What the exercise asks
Where in the material does the word "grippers" appear? Copy each line that has it.

□ □ □

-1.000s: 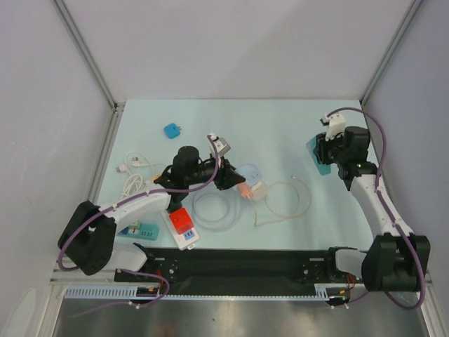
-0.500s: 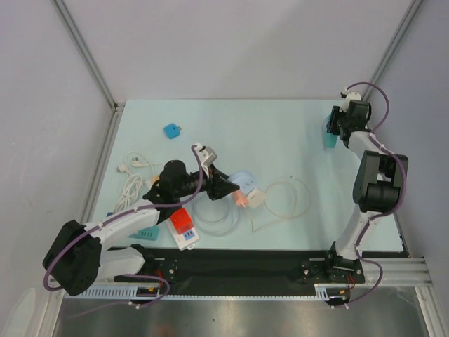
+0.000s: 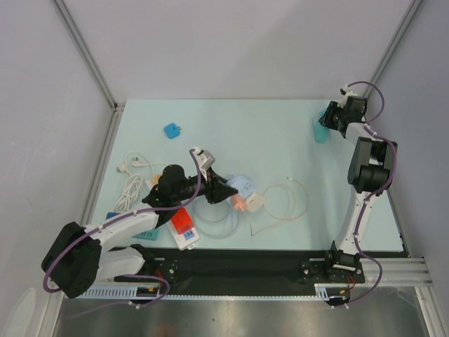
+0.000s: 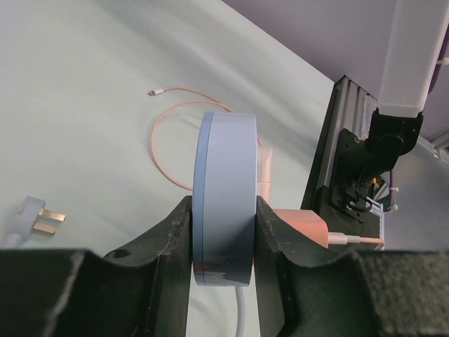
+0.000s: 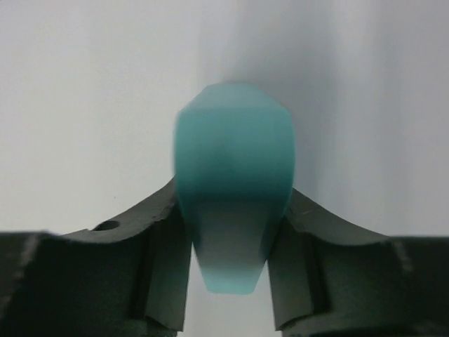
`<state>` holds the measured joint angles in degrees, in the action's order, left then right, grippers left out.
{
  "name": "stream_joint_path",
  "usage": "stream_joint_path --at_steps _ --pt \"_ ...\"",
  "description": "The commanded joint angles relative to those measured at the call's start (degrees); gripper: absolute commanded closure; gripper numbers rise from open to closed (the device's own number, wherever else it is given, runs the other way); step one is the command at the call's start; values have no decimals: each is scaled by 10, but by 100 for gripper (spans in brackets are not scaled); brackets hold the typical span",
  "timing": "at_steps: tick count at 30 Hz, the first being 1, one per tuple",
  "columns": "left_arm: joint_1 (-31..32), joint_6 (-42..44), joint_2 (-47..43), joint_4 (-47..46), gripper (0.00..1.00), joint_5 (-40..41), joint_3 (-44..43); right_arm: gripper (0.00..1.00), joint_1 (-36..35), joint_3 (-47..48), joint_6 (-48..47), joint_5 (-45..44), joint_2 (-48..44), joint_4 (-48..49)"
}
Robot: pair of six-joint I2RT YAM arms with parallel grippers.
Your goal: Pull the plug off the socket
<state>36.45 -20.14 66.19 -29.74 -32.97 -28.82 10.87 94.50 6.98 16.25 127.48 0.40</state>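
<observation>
- The left end effector (image 4: 224,217) is closed partway, its two dark fingers (image 4: 172,242) pressed against the flat faces of the light blue round socket (image 4: 226,189), which stands on edge between them.
- From above, this grip sits near the middle of the counter (image 3: 280,140), a little toward the near edge.
- A white plug (image 4: 264,168) touches the socket's face on the side toward the right edge. I cannot tell whether its pins are seated.
- A pink block (image 4: 302,228) with a bare metal pin lies just beside the plug, outside the fingers.
- A peach cable (image 3: 289,199) loops on the counter beyond them, toward the right edge.
- The right end effector (image 5: 235,239) is at the far right corner, well apart from the socket, closed onto a teal piece (image 5: 235,161).
- A white three-pin plug (image 4: 31,217) lies loose on the counter.
</observation>
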Motion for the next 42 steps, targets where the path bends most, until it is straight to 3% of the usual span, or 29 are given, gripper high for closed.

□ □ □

Task solution
`<state>` holds the measured joint angles in degrees, in the action's order, left then right, grippers left out.
Robot: pair of six-joint I2RT YAM arms with parallel grippers.

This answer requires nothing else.